> [YOUR ASSIGNMENT]
Count how many lines in the data hold "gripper". Only the number.

> [RECORDED INFORMATION]

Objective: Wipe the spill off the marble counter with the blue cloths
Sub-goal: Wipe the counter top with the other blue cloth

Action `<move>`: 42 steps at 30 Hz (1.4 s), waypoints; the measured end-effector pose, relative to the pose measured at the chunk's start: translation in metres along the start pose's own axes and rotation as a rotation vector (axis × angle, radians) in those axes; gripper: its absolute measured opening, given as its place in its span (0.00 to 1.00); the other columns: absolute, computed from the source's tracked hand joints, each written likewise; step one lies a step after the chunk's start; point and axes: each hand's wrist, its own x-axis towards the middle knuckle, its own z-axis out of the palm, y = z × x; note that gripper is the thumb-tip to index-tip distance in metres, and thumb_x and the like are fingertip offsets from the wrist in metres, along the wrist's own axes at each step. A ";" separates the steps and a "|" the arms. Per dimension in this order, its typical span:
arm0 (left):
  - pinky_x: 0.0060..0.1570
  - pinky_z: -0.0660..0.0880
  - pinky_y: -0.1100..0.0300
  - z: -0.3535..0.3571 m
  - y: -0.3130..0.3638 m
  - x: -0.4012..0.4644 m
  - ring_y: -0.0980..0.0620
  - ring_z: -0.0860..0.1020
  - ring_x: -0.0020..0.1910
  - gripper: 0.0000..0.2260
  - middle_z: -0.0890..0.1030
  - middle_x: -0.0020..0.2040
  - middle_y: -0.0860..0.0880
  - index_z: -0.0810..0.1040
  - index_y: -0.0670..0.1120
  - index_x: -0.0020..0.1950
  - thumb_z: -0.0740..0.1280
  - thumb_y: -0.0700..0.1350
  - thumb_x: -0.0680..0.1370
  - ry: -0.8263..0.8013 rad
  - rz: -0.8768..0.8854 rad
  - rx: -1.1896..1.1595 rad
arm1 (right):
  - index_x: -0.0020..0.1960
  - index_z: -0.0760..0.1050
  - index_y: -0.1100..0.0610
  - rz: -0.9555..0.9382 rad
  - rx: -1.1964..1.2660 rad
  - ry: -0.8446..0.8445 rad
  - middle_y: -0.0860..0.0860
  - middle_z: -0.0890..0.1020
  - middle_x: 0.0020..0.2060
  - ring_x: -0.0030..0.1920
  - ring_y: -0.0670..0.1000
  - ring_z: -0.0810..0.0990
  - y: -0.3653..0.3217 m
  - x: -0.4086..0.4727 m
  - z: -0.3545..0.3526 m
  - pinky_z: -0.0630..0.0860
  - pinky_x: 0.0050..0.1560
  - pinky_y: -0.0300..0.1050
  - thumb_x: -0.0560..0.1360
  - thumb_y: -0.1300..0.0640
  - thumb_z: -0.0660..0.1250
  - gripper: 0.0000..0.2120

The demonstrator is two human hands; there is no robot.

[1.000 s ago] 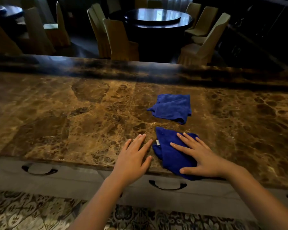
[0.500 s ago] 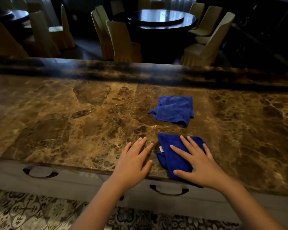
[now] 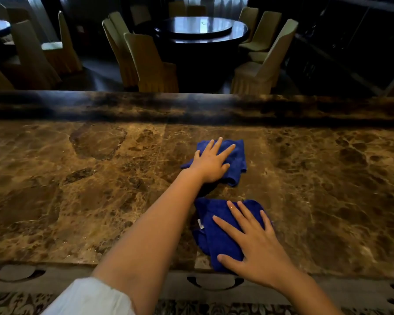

> [SOLUTION FOR THIS TASK]
3